§ Task details
For each line in the data below that holds "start", return a copy.

╔══

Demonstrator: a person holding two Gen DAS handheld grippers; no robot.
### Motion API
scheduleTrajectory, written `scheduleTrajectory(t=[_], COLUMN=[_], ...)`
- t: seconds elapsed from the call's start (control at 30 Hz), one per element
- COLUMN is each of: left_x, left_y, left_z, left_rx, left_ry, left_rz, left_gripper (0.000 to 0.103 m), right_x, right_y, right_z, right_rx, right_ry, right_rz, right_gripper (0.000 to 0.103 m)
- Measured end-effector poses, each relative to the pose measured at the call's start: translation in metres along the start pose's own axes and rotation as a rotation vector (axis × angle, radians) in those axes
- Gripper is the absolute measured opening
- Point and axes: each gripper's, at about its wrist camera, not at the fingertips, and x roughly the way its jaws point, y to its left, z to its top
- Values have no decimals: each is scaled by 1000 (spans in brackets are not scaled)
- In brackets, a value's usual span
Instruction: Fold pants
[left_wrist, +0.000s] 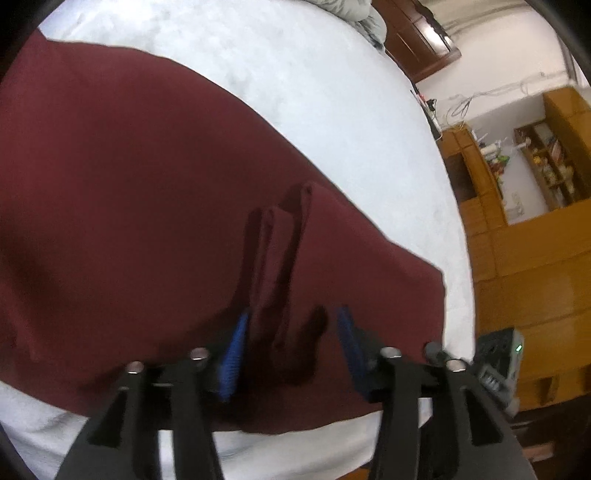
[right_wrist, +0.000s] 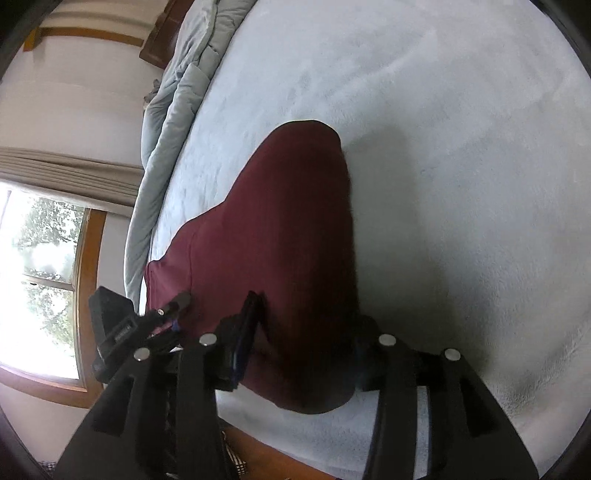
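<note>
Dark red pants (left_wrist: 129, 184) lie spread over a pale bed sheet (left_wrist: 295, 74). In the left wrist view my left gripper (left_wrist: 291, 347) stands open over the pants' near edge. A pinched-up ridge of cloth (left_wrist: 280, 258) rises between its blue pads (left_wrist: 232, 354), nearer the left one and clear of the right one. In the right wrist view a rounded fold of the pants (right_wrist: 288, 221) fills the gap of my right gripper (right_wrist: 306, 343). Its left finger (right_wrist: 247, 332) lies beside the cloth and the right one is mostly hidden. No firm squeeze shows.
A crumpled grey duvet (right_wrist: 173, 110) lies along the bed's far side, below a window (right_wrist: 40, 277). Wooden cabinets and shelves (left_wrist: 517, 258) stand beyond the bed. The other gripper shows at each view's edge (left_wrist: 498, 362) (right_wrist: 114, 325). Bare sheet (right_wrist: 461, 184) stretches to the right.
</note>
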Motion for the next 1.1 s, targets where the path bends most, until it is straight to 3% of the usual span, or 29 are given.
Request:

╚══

§ Exercise output
- t: seconds elapsed from the call's start (control at 30 Hz), one per element
- Measured end-effector poses, each relative to the pose measured at the call's start: translation in metres along the start pose's own axes and rotation as a rotation vector (axis × angle, radians) in those axes

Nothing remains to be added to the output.